2. In elderly persons (over 60 years) and in the debilitated, radiation therapy provides excellent results.

3. For superficial or small (under 2 cm) lesions of the trunk, curettage and desiccation (C & D) provides an acceptable cure rate and good cosmesis. C & D scars may be unsightly, and so this is not the preferred treatment for facial lesions.

4. Facial lesions over 1 cm in diameter that have been present for more than 2 years and lesions located in the temple, eyelid, medial canthus, nose, and nasolabial fold are more likely to recur.

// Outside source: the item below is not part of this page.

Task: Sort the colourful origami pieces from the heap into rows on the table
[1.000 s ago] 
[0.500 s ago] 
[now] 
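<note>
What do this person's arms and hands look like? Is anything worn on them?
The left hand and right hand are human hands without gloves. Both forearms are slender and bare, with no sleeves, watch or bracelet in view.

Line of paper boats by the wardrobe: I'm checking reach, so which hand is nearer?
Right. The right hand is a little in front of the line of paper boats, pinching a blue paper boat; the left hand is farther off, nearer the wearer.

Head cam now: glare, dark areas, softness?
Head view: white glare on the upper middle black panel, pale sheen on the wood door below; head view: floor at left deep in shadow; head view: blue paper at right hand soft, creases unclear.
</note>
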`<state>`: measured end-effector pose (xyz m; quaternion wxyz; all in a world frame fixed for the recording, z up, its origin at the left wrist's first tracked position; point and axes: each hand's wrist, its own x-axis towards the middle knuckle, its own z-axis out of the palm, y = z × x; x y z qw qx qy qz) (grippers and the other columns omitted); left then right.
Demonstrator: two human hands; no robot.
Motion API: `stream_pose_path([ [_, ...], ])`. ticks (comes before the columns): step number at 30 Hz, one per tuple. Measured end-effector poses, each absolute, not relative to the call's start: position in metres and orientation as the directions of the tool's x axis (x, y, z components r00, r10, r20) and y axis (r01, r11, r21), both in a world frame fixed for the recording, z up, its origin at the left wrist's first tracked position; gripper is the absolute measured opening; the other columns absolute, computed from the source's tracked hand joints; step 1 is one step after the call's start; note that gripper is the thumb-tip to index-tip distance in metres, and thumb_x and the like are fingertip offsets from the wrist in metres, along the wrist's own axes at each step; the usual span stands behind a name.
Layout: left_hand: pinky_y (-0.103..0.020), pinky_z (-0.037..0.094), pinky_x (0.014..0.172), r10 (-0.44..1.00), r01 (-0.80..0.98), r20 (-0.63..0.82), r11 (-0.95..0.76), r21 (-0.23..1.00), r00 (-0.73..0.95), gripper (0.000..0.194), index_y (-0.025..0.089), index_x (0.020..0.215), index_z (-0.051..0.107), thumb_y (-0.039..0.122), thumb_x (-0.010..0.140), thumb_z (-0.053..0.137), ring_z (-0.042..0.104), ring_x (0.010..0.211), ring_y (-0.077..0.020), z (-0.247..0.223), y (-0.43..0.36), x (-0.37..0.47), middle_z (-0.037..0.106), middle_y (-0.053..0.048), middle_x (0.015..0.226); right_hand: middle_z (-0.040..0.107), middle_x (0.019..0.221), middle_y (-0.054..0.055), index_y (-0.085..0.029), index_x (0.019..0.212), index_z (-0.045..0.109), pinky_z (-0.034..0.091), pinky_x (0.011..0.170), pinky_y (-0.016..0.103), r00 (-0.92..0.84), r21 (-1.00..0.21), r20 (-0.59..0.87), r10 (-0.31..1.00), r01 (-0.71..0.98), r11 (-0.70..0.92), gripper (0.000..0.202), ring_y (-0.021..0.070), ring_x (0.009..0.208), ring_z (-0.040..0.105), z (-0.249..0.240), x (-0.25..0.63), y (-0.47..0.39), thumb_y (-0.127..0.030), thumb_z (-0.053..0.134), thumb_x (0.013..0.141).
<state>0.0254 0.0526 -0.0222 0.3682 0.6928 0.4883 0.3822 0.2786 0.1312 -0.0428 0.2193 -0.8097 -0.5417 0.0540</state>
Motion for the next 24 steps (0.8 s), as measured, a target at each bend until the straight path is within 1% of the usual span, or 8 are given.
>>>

Consider them as potential candidates for micrographic surgery (Moh chemosurgery). In these cases surgical excision with micrographic control is preferred and radiation therapy is an alternative. C & D, in general, is not recommended.

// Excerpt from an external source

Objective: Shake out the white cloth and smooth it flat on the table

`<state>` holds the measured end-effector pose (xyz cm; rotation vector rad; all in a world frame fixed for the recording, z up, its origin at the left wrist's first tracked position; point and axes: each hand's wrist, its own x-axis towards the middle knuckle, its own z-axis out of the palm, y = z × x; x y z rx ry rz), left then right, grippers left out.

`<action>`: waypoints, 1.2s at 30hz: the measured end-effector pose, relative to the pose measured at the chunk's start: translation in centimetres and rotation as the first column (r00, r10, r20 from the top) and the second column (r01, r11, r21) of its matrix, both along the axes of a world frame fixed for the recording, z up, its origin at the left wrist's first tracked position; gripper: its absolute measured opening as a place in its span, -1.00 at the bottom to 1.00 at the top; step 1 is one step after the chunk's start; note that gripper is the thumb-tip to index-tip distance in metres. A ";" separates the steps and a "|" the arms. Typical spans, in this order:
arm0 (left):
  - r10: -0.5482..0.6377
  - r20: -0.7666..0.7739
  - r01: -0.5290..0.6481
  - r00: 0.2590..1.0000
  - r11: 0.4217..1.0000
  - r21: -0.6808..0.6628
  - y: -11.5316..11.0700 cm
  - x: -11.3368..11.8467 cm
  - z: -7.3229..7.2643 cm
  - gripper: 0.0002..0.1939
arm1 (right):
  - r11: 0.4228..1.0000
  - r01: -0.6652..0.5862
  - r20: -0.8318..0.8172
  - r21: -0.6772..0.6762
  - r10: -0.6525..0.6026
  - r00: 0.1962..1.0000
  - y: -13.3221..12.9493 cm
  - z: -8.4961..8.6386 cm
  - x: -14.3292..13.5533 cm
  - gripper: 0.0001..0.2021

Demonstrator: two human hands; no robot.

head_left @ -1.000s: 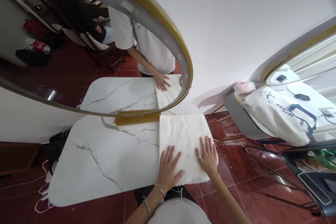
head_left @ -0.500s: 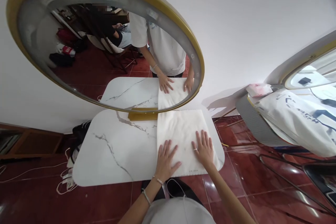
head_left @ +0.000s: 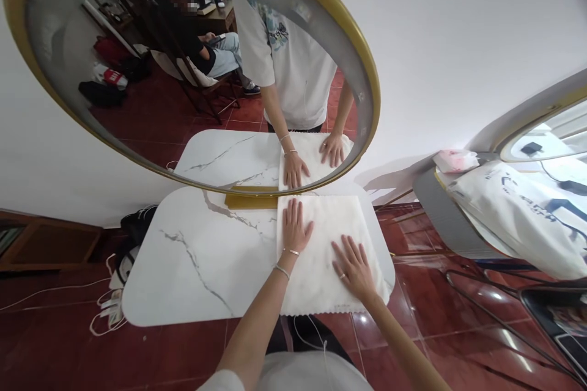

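A white towel-like cloth (head_left: 316,281) with scalloped edges lies folded flat over the right part of a white marble-patterned table (head_left: 183,281). My left hand (head_left: 295,229) rests open on the cloth's upper left part, fingers pointing at the mirror. On the right half of the cloth, my right hand (head_left: 355,269) lies palm down with its fingers spread. A ring is on one finger of the right hand, and bracelets circle the left wrist. Small dark print shows near the cloth's front edge.
A gold-framed oval mirror (head_left: 373,91) stands over the table's back on a gold base (head_left: 250,198), reflecting a seated person. To the right, another table bears a white printed bag (head_left: 527,214) and a pink-white packet (head_left: 455,160). Cables and a power strip (head_left: 114,308) lie at left.
My left hand has slid forward over the cloth toward the mirror. The right hand has shifted slightly down and stays on the cloth. The cloth looks smoother, and the camera view has moved a little.
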<state>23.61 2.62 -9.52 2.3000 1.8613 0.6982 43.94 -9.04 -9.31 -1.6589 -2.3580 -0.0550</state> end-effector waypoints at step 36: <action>0.022 -0.001 -0.022 1.000 0.994 -0.110 -8.0 -6.2 1.1 -0.26 | 0.995 0.092 -0.299 -0.025 -0.095 0.949 2.7 0.1 -8.1 -0.42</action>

5. All recurrent BCCs, BCCs whose margins are indistinct, morpheaform BCCs, and tumors that will require extensive reconstruction to repair the surgical defect are appropriately managed by micrographic surgery.

6. Superficial BCCs may be treated with imiquimod topically. The treatment schedule is once daily five times per week for 6–10 weeks.
   
Alternative Steps
1. For the rare patient who is unable to tolerate radiation therapy or surgery, local cryotherapy with thermocouple control may be an excellent alternative.
   
Subsequent Steps
1. Routine sun protection is advised for all patients.

2. Perform a complete examination of all sun-exposed skin on the initial visit and once yearly thereafter.

3. Patients using imiquimod should be seen after 4– 6weeks of treatment to determine if there has been an adequate response to eradicate the tumor. Treatment frequency may need to be increased to daily.
   
Pitfalls
1. Failure to correctly diagnose and treat BCCs may lead to additional scarring or cosmetic deformity. A biopsy of any suspicious lesion is required.

2. Choice of therapy on the basis of cosmetic considerations alone may result in failure to optimally treat the tumor with resultant recurrence. The eventual cosmetic result may be worse than if adequate treatment had been performed initially.

3. In some patients imiquimod by the standard schedule produces excessive local irritation, erosion, and potentially even ulceration and scarring. This excessive reaction is not required for adequate tumor eradication. If such a severe reaction occurs, the patient may stop treatment for 1–2 weeks and then resume treatment. This may need to be at a reduced frequency of three times per week. The total treatment course does not include these "holidays," so the total treatment course may need to be extended.

4. Recurrence is possible after all forms of therapy, so any suspicious erythematous or papular lesions within or adjacent to the scar from treated BCCs should be biopsied.